By Dylan Deprey
Rhythmic pulses radiated across Atkinson Ave. A drum circle, dressed in traditional African garments, scored the tumultuous awakening from a winter long hibernation.
Outside of the Black- Owned BP Gas Station on 8th and Atkinson, the unbroken beating was met with smiles, honks and waves.
Heal the Hood founder, Ajamou Butler, strolled across the gas pumps conversing with onlookers and collected donations on April 22, as part of the Buy Black/Don’t Slack event to raise funds for the upcoming 6th annual Heal the Hood Block Party 2017.
“Oh, we have a lot in store,” Butler said.
The two-day Heal the Hood Block Party will be held in Atkinson Triangle (10th & Atkinson), on May 27 and 28. The all ages event will host the aerobatic Milwaukee Flyers, two live bands and nearly 25 vendors offering resources, health resources, job offerings and local entrepreneurs.
Along with free food, t-shirt dyeing and children activities, Heal the Hood is collaborating with Cream Skills Basketball Association to host a teen basketball tournament.
The first Block Party launched May 26, 2012 and was held on 1st and Wright.
Initially, Heal the Hood was not supposed to host the event.
“I was working with some people, and the individual they were trying to bring in, the prices were too high. So, I said, ‘Listen, for a fraction of that cost let me do this little vision,’ and it happened,” Butler said. “After that, it kind of sparked something in me because I realized this can’t be a one-time thing. So, we started with the Annual Block Party, but then that went a step further and now we’re in the schools teaching.”
Heal the Hood is a full-fledged community organization promoting awareness and peace within the community.
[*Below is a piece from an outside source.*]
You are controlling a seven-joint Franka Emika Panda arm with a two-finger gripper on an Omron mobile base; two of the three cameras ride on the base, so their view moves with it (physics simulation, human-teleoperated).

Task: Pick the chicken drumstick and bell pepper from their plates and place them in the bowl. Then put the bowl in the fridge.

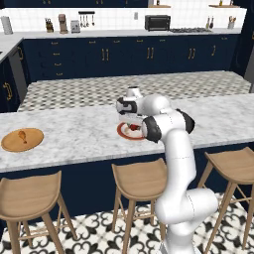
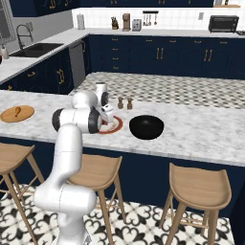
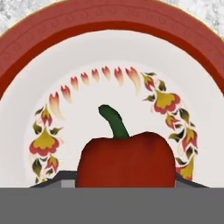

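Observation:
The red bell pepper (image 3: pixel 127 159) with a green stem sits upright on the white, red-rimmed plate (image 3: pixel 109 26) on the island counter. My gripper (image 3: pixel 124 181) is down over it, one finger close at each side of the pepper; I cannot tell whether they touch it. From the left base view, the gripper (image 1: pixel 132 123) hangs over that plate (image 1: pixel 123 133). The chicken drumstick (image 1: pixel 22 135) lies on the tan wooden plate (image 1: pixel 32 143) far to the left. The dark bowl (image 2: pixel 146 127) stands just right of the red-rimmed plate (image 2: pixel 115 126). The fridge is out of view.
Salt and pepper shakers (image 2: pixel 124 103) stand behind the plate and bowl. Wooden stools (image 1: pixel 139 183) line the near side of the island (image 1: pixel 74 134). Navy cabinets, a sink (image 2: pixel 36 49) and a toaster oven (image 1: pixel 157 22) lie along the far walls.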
The electric bashes and bangs that reverberated through the air on 8th and Atkinson were just the appetizer for the Block Party.
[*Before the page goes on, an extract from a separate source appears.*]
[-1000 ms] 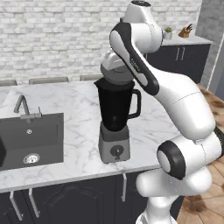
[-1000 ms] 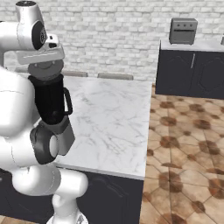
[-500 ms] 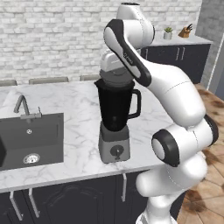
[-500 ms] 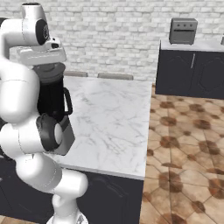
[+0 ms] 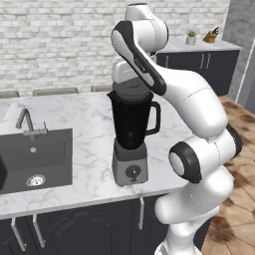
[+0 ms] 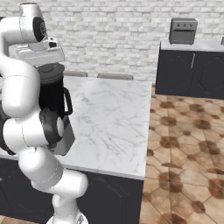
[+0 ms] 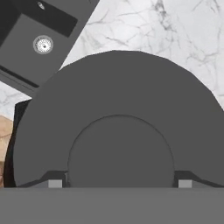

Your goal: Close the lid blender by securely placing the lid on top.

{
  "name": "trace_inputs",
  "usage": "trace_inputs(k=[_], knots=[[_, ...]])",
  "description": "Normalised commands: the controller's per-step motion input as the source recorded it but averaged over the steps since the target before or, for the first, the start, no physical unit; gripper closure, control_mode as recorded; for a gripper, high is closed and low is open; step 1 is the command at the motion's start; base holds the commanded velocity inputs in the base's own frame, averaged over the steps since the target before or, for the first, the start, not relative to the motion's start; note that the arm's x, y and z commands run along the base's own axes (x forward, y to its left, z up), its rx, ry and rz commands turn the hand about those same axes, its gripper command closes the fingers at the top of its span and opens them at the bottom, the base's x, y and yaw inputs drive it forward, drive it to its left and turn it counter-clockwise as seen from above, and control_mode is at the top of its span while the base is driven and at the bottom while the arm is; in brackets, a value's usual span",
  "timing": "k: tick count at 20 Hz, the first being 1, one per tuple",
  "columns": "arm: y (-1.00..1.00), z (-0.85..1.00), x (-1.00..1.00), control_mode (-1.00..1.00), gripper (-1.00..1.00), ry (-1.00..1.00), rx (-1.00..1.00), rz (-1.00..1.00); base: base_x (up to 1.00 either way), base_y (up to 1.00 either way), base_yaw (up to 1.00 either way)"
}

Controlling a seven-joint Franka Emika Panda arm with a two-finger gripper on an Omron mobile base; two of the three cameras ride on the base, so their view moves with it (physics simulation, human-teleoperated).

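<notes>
The blender (image 5: 130, 124) stands on the marble counter, a black tapered jar with a side handle on a grey base with a round dial; it also appears behind the arm as the blender (image 6: 53, 94). The dark-grey round lid (image 5: 132, 93) rests level at the jar's mouth. In the hand view the lid (image 7: 118, 109) hides the jar beneath it. My gripper (image 7: 119, 183) points straight down over it, one fingertip on each side of the raised centre, shut on the lid. The gripper (image 5: 131, 87) sits directly above the jar.
A dark sink (image 5: 35, 154) with a faucet (image 5: 25, 119) is set in the counter (image 5: 89, 124) left of the blender. A grey toaster oven (image 6: 183, 30) stands on a far dark cabinet. Tiled floor (image 6: 188, 144) lies right of the counter edge.
The hand has come down with the lid, from tilted a little above the jar to level on its mouth. The blender has not moved.
</notes>
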Motion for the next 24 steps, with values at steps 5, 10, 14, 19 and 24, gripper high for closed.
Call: trace_inputs(k=[5, 10, 14, 19, 24], knots=[[0.08, -0.06, -0.01, -1.0, 1.0, 0.0, -0.02, 0.0, 0.0, 0.0, 0.0], [0.03, 0.0, -0.27, -1.0, 1.0, 0.0, 0.0, 0.0, 0.0, 0.0, 0.0], [0.11, 0.0, -0.2, -1.0, 1.0, 0.0, 0.0, 0.0, 0.0, 0.0, 0.0], [0.15, 0.0, -0.03, -1.0, 1.0, 0.0, 0.0, 0.0, 0.0, 0.0, 0.0], [0.1, -0.09, 0.04, -1.0, 1.0, 0.0, 0.0, 0.02, 0.0, 0.0, 0.0]])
Performers from the traditional West African Dance and Drum nonprofit, Ina Onilu, showcased a song and dance for gas station attendees and neighbors.
Akilah Young, Ina Onilu performer and instructor, said the group has danced at countless events across the city.
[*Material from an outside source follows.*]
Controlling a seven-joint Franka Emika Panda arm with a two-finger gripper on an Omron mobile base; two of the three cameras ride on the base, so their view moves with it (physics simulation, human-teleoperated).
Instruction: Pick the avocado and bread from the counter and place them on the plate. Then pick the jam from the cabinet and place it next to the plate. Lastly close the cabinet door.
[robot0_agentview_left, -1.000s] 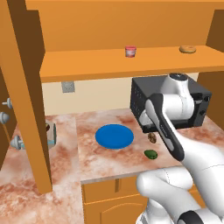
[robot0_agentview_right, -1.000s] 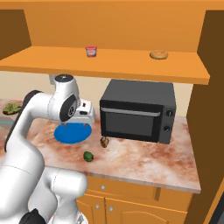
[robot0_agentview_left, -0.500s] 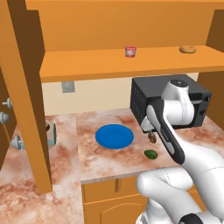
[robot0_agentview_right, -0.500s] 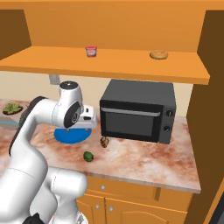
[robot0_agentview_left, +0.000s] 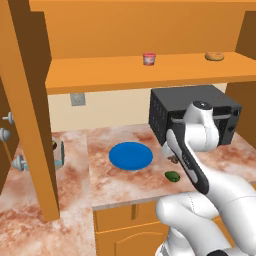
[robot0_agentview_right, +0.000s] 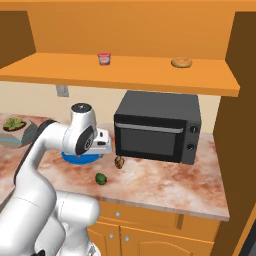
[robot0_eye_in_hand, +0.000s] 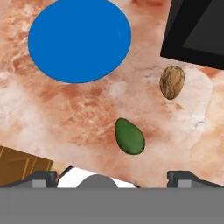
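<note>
- The gripper (robot0_eye_in_hand: 112, 177) hangs above the counter (robot0_eye_in_hand: 65, 118) with its jaws spread wide and nothing between them; the hand camera looks straight down, which suits a top-down pick of a small fruit.
- The avocado (robot0_eye_in_hand: 129, 136) lies on the counter near its front edge, between the plate and the microwave, nearly under the hand. It rests on its side with its narrow end toward the plate, so the jaws would likely close best across its short width.
- The bread (robot0_eye_in_hand: 172, 82) lies farther back, just beside the front lower corner of the microwave (robot0_eye_in_hand: 197, 30), apart from the avocado. That closeness may leave little room for a finger on that side.
- The plate (robot0_eye_in_hand: 79, 39) sits bare on the counter, left of both foods and back from the front edge, so either one needs only a short carry.
- The jam (robot0_agentview_left: 149, 58) stands on the shelf of the cabinet (robot0_agentview_left: 135, 75), toward the shelf's front edge; a doughnut-shaped roll (robot0_agentview_left: 214, 56) lies near the right end.
- The cabinet door (robot0_agentview_left: 30, 110) stands swung out at the left, which leaves the shelf reachable.
- Judged from this, the avocado pick comes first, with nothing placed yet.
</note>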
“Any time somebody has an event that calls for drums, we normally go to help get the awareness of whatever is out for, but it also gives people something to move and dance to and lift spirits,” Young said.
As the day trailed on with a steady influx of traffic on the sunny blue sky day, Butler said the drums and traditional African clothing was a reminder to African Americans in the community.
“It’s beyond important to reinforce pride in our culture,” Butler said. “We try to tell people, ‘Hey you don’t have to wear African clothes everyday so on and so forth, but when you look in the mirror know that you are royalty. Know that you come from a lineage of greatness.’”
“The question goes, ‘How did we go from building the pyramids to living in the projects? And that’s because we don’t have that cultural pride as we once had and it’s a day to day lifestyle,” Butler said.
In between firing off beats on the djembe in the drum session, Butler walked around collecting donations and chatted with neighbors for the Buy Black/Don’t Slack campaign.
He said the slogan, “Buy Black/Don’t Slack,” began a couple of years ago.
“There were some issues like some break-ins, some harassment from police, just some mistreatment. As a way to kind of rally around the gas station we said, ‘Buy Black, Don’t Slack,”” Butler said.
He hosted a week event that only supported black businesses in the community, and from restaurants, gas stations, dollar stores and night clubs.
“You know we support Ms. Diane (Stowers), and she allows us to do things like this outside the gas station,” Butler said. “It’s just a way to give back to the people, and that’s exactly what Heal the Hood is, to make a better Milwaukee, block by block.”